Lo pienso bien. Rebbeca, con su belleza clásica y sus aires de estrella me sonríe dándome aliento. La monja bosteza y River solo se mece, con su vista fija en la nada.
—Pienso que están sucios, inmundos y manchados.
La doctora Quinn frunce el ceño y toda su atención se concentra en mis palabras.
—Creo que se contaminaron y que necesitan ser lavados. Yo quisiera ayudarlos pero no puedo, solo pude ayudarme a mí en su momento, no tengo la fuerza ni la voluntad suficiente para sanearlos, pero sé de alguien que sí.
— ¿Tu rata mugrosa?—dice la monja con claro fastidio.

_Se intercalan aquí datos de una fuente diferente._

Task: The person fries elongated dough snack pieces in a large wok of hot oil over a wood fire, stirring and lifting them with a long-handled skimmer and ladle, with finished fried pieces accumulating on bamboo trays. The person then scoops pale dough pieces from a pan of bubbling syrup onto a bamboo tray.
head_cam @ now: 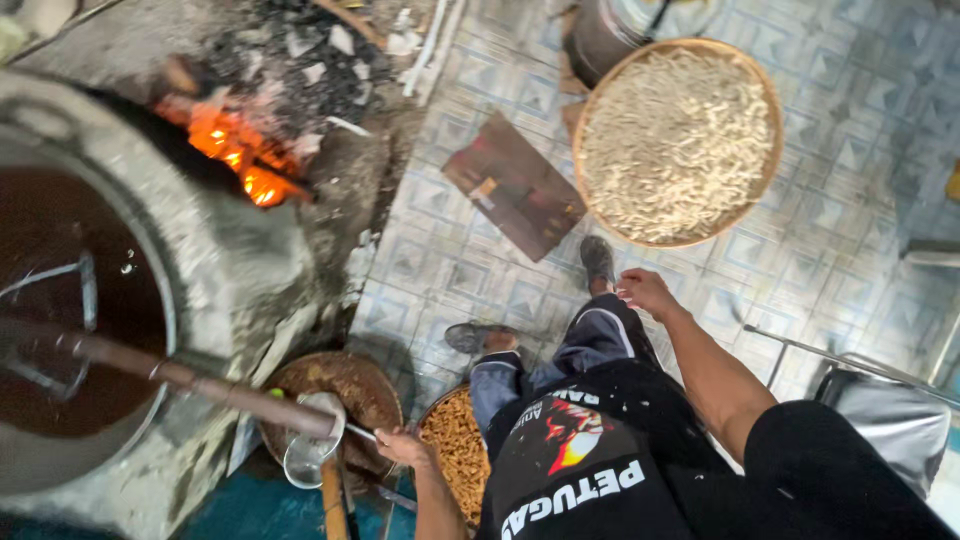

— ¡Claro que no! Y Candice no es mugrosa, es pura, más que todos ustedes juntos. No, ella no.
Mis ojos se van a Rebbeca. Ella se pone de pie, sus increíbles ojos azules parecen trozos de hielo antiguo que comienza a resquebrajarse.
—Rebbeca...—la llamo.
La doctora Quinn mira a una y a la otra con sospecha.
—Creo que será mejor que finalicemos por el día de hoy...—dice.
— ¿Qué día es hoy?—le pregunto a Rebbeca.
Ella aspira profundamente antes de esbozar una sonrisa demasiado grande para su boca.
—Hoy es miércoles—declara.
—Hoy es miércoles—confirma River.
—Hoy es miércoles—afirma Isabel.
—Hoy es miércoles—le recuerdo, activando sus manos justicieras.
—Hoy es miércoles—repite Rebbeca—Y los miércoles es día de castigos.
—Día de limpieza—susurro.
Y Rebbeca inicia el último acto como la artista que es, con elegancia.
Somos deudores, espectadores de una función especial que no han pagado la entrada. No hay donde esconderse... Que corra la sangre.